Hoofdstuk 13: De Quileutes
maar ik hoop dat het leuk is.
is de lengte van de stukjes trouwens wel goed?
of moeten ze korter.
15/05/2013. Forks.
Met wijd opengesperde ogen keek ik naar de grote wolf. Een zandkleurige wolf die net wat kleiner was dan de alfa, maakte een klein piepend geluidje en liep voorzichtig naar mij toe. De alfa keek mij strak aan en leek op zijn hoedde.
De kleinere wolf kwam nog dichterbij en ik liet mijn blik nu los van de alfa, om naar hem, te kijken. Ik wist gewoon zeker dat het een hem was. Hij stond nu recht voor mij en ik kon hem recht in de ogen kijken. Bruine ogen met een goudachtige tint. Het deed me denken aan de kleur ogen van mijn familie.
Langzaam hief ik mijn hand op en bleef in zijn ogen kijken. Ik hoorde hoe de wolven rondom mij onrustig bewogen. Ze waren zeker bezorgd alsof ik de zandkleurige wolf iets aan zou doen.
Mijn hand raakte zijn kop en ik hoorde een opgewonden stem door mijn hoofd.
“Ongelofelijk. Hoe is dit mogelijk? Hoe kan dit? Is dit eigenlijk wel mogelijk? Wauw. Sam, hoe kan dit?”
Onbewust moest ik toch even grinniken om de enthousiaste stem. Ik kon gewoon zijn gedachten horen. Nou wist ik ook hoe Edward zich altijd voelde als hij iedereens gedachten binnen kreeg. Toen bedacht ik me, dat als ik zijn gedachten kon horen, hij waarschijnlijk ook mijn gedachten kon horen.
“Wie zijn jullie?” Dacht ik en de glinstering in de ogen van de wolf werden groter.
“Wauw ik kan haar ook horen! Sam, hoorde je dat?!” De wolf stond bijna te springen op zijn poten.
Toen kwam de alfa in beweging en duwde de kleine wolf aan de kant. Hij boog zijn kop op zo’n manier dat aangaf dat ik mijn hand op zijn kop moest leggen. Dat deed ik en de zware mannenstem galmde weer door mijn hoofd.
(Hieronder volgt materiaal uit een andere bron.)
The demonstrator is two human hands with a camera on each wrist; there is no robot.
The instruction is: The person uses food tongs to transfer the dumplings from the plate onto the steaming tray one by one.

“Wij zijn de Quileutes en wonen in het reservaat, La Push, hier in Forks. Wij zijn weerwolven. Ik ben Sam en ben hun alfa, maar dat had je al door, toch?” Ik knikte en luisterde verder.
“Dit is de rest van de roedel.” Een hele reeks namen volgde en bij elke naam zag ik de bijbehorende wolf op mijn netvlies. “Paul, Quil, Jared, Embry, Leah en die kleine die net tegen je stond te praten is Seth.” Ik keek naar de zandkleurige wolf en die knikte heel hard.
“Maar wie en wat ben jij. En wat doe je hier.” Sams stem werd streng, harder en hij was op zijn hoede.
“Moet ik dat gewoon zeggen of moet ik dat denken?” Het was heel raar om tegen iemand te praten via je gedachten.
“Je mag het via gedachten doen. De rest hoort je toch wel.” Was Sams antwoord. Ja, ik had door dat al hun gedachtes met elkaar linkten. Ik hoorde niet echt wat ze dachten, maar ik kon wel hun gedachten op emotie pijlen, via Sams gedachten.
“Oké. Ik ben Renate en ik ben half weerwolf” De wolven bewogen opgewonden. “en half vampier.” Maakte ik mijn zin af. Het opgewonden gevoel van de wolven stierf weg en veranderde in teleurgesteld en bij sommigen ook ik boos.
Ik liet me niet afschrikken en ging verder met mijn verhaal.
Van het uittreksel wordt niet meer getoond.